On the 12th of March 2015, a writ of control was issued against Mr Miller for £408,000. This related to a judgment from March 2010 for £330,000. I am assuming that the difference between both figures relates to interest on the debt. The Creditor passed the writ of control to a High Court enforcement company to enforce. Of significance, was that the address on the writ was ‘Sunnyview’. In 2014, Mr Miller had moved from that address to a rented property (called Yew Tree).
On 26th March 2015, the enforcement agent visited an airfield where Mr Miller had a business. The purpose of the visit had been to locate two small aircraft (a Pitts and a De Havilland Chipmunk owned by Miller). The enforcement agent met with Mr Miller and took control of the vehicle that he had been driving (a Jeep), and one of the aircraft (the Pitt). The claimant made payment of £1,600 towards the judgment. Goods were not removed that day.
Following the meeting, Mr Miller claimed that the enforcement agent went around the airfield ‘questioning everyone’ before gaining peaceful entry into an airfield building where he looked for documents. He left, taking documents and keys to the aircraft.
The Enforcement Agent then went to an alternative address (xxxxx Mills) to make enquiries. Mr Miller had told the enforcement agent that this location was connected to his business. There he was allowed access to the property to search for the second plane, the De Havilland Chipmunk. The plane was there, together with other aeronautical parts belonging to Mr Miller. A short while later, Mr Miller removed the plane to a friend’s barn in Cirencester.
The following day, the 27th of March 2015, Mr Miller visited the High Court and made an application for a temporary ‘stay’ of the writ. The stay was lifted 2 months later, on the 27th of May 2015, and re-imposed on the 5th of June 2015. It was finally lifted on the 24th of July 2015, after he failed in an application to ‘set aside’ the judgment.
Miller arrested and charged with ‘interfering with controlled goods’

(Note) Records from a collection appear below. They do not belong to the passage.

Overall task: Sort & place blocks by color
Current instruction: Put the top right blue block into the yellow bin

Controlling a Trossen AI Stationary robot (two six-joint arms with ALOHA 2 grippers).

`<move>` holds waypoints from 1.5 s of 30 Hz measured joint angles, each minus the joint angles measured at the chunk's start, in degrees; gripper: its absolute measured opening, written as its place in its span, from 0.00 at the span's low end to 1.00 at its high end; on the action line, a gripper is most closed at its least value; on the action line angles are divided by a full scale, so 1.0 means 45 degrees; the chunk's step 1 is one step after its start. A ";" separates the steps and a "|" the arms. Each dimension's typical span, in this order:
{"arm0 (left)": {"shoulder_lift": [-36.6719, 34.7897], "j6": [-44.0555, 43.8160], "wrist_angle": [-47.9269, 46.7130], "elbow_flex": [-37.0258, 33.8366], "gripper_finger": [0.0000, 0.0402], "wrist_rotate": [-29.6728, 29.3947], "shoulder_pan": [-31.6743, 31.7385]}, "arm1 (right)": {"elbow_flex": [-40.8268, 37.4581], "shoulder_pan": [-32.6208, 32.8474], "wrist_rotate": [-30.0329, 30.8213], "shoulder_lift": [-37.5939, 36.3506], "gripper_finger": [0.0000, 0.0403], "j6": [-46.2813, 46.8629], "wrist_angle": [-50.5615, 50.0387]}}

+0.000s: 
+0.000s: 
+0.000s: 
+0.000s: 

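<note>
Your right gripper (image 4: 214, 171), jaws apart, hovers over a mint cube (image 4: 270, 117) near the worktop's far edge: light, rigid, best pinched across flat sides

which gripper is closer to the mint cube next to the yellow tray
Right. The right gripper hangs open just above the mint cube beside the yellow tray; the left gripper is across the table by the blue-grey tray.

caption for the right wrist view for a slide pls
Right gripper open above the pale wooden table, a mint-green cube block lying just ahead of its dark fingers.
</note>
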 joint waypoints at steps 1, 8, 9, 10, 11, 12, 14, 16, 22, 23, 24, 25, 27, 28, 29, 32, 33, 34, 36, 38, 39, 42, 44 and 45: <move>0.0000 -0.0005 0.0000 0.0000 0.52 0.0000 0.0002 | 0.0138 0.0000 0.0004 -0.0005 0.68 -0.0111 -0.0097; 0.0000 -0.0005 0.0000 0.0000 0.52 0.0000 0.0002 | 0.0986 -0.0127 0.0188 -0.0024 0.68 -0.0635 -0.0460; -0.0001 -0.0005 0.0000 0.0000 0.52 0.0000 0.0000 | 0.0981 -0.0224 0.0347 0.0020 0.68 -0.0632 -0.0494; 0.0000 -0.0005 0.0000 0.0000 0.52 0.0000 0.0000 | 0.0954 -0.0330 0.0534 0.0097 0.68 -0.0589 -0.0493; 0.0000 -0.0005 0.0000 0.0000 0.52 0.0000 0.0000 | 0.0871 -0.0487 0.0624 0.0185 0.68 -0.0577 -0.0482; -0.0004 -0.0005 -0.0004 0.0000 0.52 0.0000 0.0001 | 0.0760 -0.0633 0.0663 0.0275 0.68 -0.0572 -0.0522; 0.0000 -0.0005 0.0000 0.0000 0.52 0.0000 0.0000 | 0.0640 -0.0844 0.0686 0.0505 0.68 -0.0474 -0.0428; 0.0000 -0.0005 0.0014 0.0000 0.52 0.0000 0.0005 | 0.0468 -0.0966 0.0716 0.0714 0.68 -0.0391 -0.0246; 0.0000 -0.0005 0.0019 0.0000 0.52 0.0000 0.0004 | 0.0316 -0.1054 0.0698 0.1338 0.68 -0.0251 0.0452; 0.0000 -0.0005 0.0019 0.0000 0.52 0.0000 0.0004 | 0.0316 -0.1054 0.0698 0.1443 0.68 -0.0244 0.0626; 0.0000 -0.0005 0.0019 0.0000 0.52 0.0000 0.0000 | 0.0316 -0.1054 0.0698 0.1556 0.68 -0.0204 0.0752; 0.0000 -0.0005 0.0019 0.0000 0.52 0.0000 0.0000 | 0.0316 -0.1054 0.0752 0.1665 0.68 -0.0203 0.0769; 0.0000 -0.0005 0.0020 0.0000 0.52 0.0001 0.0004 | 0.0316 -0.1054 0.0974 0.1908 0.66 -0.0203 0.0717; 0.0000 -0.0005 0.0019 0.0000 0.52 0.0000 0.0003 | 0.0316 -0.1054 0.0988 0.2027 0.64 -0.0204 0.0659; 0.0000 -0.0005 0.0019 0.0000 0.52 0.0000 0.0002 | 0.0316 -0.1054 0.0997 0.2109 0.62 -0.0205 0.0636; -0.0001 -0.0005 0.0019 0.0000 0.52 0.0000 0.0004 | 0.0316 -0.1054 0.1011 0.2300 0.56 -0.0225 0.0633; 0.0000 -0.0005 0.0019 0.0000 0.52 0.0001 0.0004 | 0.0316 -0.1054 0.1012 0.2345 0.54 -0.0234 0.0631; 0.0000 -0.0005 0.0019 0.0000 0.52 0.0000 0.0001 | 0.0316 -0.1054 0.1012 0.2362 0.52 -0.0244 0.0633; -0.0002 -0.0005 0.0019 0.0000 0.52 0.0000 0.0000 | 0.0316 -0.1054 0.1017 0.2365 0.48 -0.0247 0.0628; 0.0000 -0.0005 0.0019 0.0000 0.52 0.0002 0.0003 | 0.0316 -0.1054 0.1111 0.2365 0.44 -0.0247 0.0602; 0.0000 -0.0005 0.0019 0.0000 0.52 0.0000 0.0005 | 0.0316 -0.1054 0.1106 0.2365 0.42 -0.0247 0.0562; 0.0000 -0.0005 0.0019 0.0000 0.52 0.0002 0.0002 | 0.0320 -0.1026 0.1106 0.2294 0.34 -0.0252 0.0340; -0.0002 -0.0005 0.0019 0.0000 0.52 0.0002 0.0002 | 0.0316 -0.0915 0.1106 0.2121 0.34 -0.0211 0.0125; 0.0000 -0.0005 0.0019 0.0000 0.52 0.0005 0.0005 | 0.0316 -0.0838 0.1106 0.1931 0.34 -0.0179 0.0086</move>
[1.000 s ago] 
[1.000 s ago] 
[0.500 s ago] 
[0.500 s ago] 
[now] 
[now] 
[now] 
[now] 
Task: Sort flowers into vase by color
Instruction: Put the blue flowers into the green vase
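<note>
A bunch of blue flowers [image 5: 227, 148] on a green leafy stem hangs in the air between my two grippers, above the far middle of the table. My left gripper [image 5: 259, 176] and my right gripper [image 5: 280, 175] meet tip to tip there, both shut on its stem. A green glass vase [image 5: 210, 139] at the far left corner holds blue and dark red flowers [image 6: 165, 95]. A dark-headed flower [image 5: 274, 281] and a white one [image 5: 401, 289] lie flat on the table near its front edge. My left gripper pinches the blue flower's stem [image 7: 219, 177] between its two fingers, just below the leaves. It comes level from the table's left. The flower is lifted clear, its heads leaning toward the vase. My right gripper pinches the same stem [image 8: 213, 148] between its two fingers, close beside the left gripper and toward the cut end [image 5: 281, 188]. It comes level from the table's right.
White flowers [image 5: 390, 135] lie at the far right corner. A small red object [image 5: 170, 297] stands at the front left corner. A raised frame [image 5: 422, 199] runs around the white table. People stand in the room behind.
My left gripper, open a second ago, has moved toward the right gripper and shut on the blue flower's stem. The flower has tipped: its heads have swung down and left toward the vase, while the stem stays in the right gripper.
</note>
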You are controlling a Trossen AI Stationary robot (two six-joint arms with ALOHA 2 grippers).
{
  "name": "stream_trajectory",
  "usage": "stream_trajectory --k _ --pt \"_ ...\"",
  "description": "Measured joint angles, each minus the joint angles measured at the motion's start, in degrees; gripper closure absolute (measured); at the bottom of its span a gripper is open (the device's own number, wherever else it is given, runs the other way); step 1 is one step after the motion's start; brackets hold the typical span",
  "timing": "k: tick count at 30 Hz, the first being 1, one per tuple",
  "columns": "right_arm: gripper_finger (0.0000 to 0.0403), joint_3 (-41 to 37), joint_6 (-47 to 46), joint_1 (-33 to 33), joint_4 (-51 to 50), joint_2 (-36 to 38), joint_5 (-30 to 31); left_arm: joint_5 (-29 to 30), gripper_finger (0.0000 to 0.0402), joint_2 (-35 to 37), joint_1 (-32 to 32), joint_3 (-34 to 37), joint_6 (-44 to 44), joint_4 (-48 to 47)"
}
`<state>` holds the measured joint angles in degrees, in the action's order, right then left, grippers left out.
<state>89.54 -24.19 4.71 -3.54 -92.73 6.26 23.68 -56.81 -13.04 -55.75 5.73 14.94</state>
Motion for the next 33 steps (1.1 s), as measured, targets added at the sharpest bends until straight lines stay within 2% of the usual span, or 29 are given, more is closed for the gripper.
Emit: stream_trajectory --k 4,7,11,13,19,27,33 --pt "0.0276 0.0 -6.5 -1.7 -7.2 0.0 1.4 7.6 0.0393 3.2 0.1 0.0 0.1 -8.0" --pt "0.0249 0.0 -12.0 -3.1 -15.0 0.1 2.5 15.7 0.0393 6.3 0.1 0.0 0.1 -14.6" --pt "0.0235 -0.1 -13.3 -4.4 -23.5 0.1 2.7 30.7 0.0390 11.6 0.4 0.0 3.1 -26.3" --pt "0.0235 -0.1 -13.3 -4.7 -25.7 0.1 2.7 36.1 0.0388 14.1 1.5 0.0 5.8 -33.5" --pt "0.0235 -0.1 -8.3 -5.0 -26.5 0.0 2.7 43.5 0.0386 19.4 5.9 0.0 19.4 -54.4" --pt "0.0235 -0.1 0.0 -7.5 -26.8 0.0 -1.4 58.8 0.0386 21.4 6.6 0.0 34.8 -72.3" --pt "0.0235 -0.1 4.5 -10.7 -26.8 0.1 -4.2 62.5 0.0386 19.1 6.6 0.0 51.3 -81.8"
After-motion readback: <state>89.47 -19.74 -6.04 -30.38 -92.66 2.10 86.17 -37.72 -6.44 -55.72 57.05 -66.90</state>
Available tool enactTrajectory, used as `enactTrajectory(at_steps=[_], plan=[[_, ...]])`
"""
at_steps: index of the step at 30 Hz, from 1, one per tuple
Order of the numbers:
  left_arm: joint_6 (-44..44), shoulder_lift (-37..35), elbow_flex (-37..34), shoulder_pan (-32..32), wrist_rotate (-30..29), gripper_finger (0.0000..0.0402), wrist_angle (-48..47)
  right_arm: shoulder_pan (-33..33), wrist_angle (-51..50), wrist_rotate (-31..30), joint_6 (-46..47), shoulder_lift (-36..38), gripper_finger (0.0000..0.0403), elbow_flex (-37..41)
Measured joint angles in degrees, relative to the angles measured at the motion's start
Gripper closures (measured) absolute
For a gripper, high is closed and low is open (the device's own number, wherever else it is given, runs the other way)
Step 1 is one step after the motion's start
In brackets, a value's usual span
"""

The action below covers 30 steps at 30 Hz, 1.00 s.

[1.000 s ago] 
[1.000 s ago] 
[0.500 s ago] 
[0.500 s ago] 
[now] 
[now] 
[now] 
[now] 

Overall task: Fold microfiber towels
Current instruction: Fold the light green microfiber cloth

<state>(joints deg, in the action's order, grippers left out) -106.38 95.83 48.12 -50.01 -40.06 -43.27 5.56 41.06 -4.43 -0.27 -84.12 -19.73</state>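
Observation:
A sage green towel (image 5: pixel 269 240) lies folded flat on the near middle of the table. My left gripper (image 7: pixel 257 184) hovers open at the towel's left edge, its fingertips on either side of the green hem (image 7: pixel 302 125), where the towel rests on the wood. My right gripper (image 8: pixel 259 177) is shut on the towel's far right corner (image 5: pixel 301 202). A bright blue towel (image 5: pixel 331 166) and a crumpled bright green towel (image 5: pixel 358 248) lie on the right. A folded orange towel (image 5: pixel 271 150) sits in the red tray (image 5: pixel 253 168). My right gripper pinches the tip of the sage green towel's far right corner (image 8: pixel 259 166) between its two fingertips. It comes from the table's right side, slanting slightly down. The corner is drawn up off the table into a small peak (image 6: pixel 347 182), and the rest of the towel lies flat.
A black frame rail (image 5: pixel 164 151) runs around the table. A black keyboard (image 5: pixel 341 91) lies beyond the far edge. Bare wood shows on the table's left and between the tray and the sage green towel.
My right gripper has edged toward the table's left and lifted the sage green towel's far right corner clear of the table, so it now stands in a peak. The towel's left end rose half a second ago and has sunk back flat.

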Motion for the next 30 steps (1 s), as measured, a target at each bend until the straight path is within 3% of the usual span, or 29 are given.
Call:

Despite a ‘stay’ being imposed, and despite his Jeep and one of the aircraft being ‘taken into control’, Mr Miller removed the aircraft and aeronautical parts to various locations including his rented property (‘Yew Tree’). He parked the PITTS on his driveway under a tarpaulin. The enforcement agent became aware that the seized items had been moved and accordingly, on the 20th of June 2015, he attended ‘Yew Tree’ . Nothing was removed on that day. Instead, the police were called and Mr Miller was arrested and charged with ‘inferring with controlled goods’.
The court stay was finally lifted on the 24th of July 2015 and, the following day, the enforcement agent removed goods. Further items were removed a couple of days later.
According to Mr Miller, he had a number of hearings for the criminal charge, the final one being in January 2016 at Swindon Magistrates Court where he claimed that he had been acquitted. No details appeared to have been provided about the acquittal (more on this shortly). He claimed that the Magistrates Court had supposedly been satisfied that he had moved from ‘Sunnyview’ to ‘Yew Tree’ in April 2014. It would appear that he had been assisted in court by an internet sourced ‘McKenzie Friend’.
Removal of goods and sale
The goods were eventually removed by the enforcement agent at the end of July 2015 and sold at public auction for £34,000. The auction was advertised.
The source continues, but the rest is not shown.